A prime example of a film that came along at just the right moment in my life to have a lasting impact, Fear and Loathing in Las Vegas is a psychedelic nightmare road trip travelogue comedy, long thought unfilmmable. Hunter Thompson’s true-ish story of heading to Nevada to cover The Mint 400 motorcycle race spirals quickly and wildly out of control, featuring massive hallucinations, property damage, excessive drug use, and Debbie Reynolds. It’s funny, in that quirky Terry Gilliam kind of way, and it’s visually stunning, in a head-trip kaleidoscope pretty much unparalleled in mainstream cinema.

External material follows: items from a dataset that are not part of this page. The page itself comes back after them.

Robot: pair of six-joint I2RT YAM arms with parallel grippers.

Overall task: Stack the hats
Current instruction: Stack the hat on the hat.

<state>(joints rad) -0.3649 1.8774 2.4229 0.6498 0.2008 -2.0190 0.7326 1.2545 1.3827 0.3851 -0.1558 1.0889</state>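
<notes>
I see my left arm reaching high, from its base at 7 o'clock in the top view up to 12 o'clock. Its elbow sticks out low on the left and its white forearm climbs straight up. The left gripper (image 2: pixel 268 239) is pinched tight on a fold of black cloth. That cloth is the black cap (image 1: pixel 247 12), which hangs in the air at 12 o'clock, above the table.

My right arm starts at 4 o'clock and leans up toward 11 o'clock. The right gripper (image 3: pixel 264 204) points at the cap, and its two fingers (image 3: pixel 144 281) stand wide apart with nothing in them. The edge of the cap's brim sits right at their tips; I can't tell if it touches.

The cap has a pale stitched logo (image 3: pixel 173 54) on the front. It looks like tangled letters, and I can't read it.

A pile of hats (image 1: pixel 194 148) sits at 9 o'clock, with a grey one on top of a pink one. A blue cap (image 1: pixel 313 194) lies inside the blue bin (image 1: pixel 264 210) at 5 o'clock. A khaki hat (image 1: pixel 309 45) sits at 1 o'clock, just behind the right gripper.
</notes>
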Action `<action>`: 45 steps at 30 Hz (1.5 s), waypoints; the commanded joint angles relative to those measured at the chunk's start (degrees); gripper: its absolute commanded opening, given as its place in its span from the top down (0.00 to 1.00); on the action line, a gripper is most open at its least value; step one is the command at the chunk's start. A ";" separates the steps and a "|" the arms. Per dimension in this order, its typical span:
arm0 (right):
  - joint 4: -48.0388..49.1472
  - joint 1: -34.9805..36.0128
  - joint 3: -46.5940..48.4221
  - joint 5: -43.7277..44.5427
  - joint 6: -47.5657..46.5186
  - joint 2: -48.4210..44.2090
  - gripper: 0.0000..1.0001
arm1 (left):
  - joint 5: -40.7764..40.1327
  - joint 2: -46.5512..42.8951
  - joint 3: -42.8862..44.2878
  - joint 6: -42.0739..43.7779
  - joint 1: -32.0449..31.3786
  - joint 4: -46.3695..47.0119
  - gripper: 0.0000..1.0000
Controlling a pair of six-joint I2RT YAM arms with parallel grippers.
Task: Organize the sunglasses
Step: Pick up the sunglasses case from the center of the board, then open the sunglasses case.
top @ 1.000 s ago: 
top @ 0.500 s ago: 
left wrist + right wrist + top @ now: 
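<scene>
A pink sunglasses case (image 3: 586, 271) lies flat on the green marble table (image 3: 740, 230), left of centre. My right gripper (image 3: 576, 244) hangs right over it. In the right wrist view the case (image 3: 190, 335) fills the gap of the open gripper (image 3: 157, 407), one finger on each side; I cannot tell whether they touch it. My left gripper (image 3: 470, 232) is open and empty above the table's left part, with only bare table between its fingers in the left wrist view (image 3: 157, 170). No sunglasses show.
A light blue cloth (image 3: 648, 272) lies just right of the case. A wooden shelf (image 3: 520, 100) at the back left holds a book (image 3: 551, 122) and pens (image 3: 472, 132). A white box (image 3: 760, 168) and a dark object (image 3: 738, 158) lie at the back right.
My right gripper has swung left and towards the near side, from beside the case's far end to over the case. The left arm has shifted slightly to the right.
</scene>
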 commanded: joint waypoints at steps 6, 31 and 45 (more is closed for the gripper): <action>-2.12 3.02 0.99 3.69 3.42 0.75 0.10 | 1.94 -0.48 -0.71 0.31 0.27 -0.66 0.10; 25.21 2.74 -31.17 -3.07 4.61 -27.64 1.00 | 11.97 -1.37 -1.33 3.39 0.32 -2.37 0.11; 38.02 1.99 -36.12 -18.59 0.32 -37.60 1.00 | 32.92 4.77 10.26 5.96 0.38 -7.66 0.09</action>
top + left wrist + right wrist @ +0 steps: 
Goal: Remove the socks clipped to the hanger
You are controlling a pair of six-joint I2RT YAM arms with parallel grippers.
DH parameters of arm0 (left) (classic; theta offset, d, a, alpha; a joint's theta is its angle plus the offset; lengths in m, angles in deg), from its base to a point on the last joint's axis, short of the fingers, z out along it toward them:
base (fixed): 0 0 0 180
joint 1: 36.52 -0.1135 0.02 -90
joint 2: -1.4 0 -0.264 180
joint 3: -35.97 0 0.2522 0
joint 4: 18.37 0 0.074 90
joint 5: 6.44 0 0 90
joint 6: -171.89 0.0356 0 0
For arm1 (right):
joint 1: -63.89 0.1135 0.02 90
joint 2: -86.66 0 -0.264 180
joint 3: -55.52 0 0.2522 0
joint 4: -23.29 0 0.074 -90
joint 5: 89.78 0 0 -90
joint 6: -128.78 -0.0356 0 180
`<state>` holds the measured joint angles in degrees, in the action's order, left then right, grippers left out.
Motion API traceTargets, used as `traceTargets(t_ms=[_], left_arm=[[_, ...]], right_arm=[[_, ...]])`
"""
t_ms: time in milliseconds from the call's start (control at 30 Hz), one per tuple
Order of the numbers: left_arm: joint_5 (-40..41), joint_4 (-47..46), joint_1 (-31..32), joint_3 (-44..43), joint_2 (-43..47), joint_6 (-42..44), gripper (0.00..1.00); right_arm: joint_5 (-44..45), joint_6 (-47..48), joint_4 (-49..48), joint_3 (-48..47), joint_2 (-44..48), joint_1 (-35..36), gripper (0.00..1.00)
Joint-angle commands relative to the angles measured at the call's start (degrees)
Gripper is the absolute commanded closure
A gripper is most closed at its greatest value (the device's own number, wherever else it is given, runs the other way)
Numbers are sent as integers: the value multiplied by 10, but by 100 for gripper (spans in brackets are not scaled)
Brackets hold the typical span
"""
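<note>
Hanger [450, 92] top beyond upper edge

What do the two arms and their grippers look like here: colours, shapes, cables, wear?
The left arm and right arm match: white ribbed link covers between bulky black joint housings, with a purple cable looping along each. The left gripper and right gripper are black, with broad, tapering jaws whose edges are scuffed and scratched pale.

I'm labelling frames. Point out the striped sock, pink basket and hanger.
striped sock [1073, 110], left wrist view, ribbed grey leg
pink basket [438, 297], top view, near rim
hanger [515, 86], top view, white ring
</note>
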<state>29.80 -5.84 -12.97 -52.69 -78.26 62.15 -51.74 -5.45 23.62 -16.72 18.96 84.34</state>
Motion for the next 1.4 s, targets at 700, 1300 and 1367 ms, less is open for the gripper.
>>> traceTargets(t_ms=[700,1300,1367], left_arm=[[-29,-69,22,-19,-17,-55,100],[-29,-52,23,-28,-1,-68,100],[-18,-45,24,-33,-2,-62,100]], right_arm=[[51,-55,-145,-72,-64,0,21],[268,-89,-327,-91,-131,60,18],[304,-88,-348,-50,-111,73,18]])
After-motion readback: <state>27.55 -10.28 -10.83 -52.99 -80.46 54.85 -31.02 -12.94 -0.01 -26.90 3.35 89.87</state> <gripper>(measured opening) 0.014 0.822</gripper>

However, this movie, lacking any real narrative drive or logical reason for existing, certainly wouldn’t work for everyone. It’s a large budget art film produced mainly because of Gilliam’s name (pre-Don Quixote mess) and Johnny Depp’s enduring love for Thompson. This was released during my early college years, and I loved this goddamn movie. Hell, I loved the book – did everyone have a Hunter Thompson phase in college? His sentences, man! Even when they didn’t coalesce into a plottable tale (and they rarely did), they were still cutting and incisive and impactful, more philosophy than prose – and this is what made ever translating this to the screen so unlikely. And yet, it sorta works, in a conventional way, here and there. Sorta.

“Let’s get down to brass tacks – how much for the ape?”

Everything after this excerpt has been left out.